14:00 at NERSC Copernicus lecture room.
Talk by Julien Brajard (NERSC).


Enhancing seasonal forecast skills by optimally weighting the ensemble from fresh data

Authors: Brajard, J., Counillon, F., Wang, Y., & Kimmritz, M.

Dynamical climate predictions are produced by assimilating observations and running ensemble simulations of  Earth system models. This process is time-consuming and by the time the forecast is delivered, new observations are already available, making it obsolete from the release date. 

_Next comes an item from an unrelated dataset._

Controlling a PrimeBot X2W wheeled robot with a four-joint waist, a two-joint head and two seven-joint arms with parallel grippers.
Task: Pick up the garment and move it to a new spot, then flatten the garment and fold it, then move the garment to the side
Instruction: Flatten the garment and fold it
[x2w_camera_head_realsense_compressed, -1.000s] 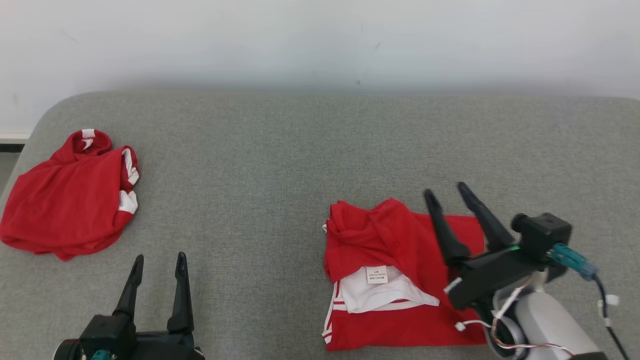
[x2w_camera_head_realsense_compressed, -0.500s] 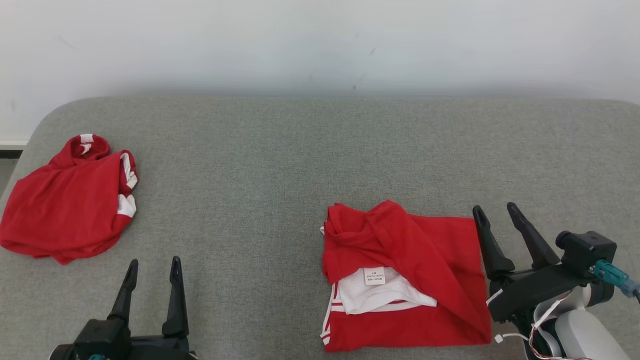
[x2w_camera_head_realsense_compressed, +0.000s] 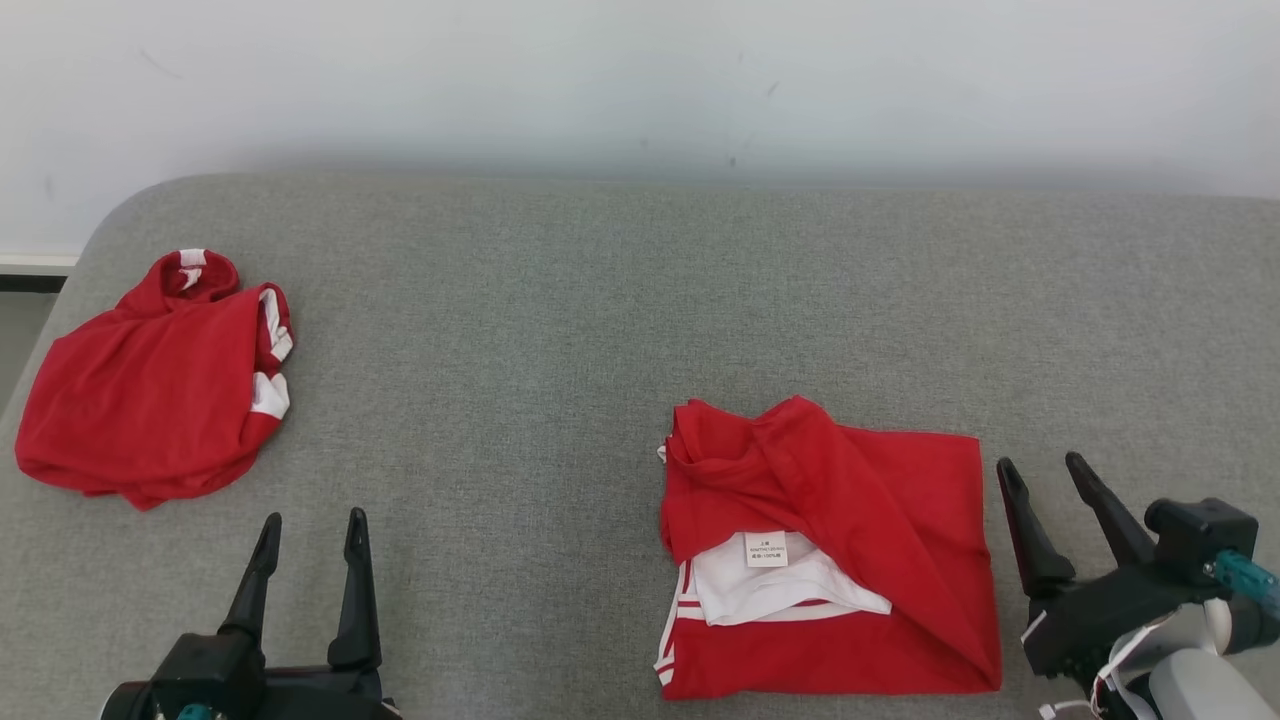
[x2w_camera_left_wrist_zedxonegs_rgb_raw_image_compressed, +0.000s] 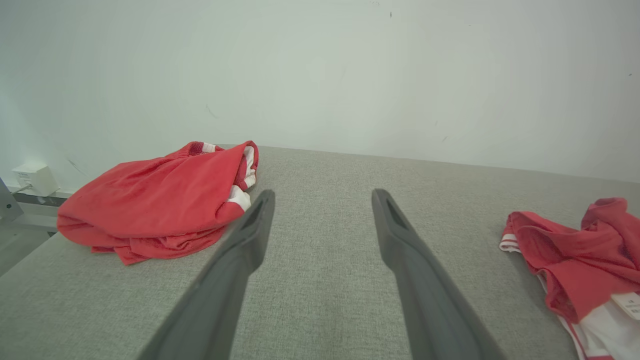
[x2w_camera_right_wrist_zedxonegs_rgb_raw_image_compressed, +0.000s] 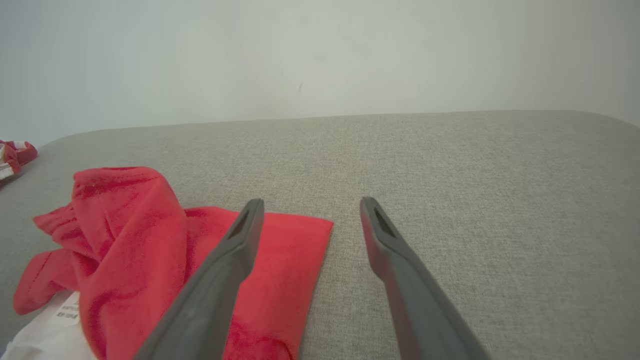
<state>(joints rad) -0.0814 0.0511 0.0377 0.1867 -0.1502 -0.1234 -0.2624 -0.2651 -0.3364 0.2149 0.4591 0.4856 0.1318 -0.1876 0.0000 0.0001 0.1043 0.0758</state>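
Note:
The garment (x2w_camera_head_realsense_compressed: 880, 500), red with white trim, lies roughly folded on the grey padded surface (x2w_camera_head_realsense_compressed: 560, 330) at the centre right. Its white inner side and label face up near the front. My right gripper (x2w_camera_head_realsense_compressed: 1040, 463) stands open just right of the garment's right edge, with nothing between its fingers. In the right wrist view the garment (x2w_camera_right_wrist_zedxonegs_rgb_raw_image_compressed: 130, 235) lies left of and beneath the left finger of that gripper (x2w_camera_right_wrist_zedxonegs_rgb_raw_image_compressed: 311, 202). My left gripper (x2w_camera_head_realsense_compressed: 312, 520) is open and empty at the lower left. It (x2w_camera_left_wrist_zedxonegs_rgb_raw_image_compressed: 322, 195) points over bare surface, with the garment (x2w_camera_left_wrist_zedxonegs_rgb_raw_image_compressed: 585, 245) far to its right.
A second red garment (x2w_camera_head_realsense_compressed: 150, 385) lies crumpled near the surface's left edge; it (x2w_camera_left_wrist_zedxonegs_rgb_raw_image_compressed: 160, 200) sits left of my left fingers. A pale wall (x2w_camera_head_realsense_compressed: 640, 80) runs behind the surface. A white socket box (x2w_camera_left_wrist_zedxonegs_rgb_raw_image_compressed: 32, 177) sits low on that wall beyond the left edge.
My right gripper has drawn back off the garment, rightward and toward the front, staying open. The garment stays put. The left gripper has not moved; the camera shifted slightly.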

Moreover, producing such predictions is computationally demanding, and their production frequency is restricted. We tested the potential of a computationally cheap weighting average technique that can continuously adjust such probabilistic forecast  — in between production intervals — using newly available data. The method estimates local positive weights computed with a Bayesian framework known as “particle filters”, favoring members closer to observations. The approach can be seen as an ensemble Kalman filter analysis, corrected with a particle filter algorithm.  We tested the approach with the Norwegian Climate Prediction Model (NorCPM), which assimilates monthly sea surface temperature (SST) and hydrographic profiles with the ensemble Kalman filter. By the time the NorCPM forecast is delivered operationally, a week of unused SST data is available. We demonstrate the benefit of our weighting method on retrospective hindcasts. The weighting method greatly enhanced the NorCPM hindcast skill compared to the standard equal weight approach up to a 2-month lead time (global correlation of 0.71 versus  0.55 at a 1-month lead time and 0.51 versus 0.45 at a 2-month lead time). The skill at a 1-month lead time is comparable to the accuracy of the EnKF analysis. We also show that weights determined using SST data can be used to improve the skill of other quantities, such as the sea-ice extent. Our approach can provide a continuous forecast between the intermittent forecast production cycle and be extended to other independent datasets.

Brajard, J., Counillon, F., Wang, Y., & Kimmritz, M. (2023). Enhancing seasonal forecast skills by optimally weighting the ensemble from fresh data. Weather and Forecasting.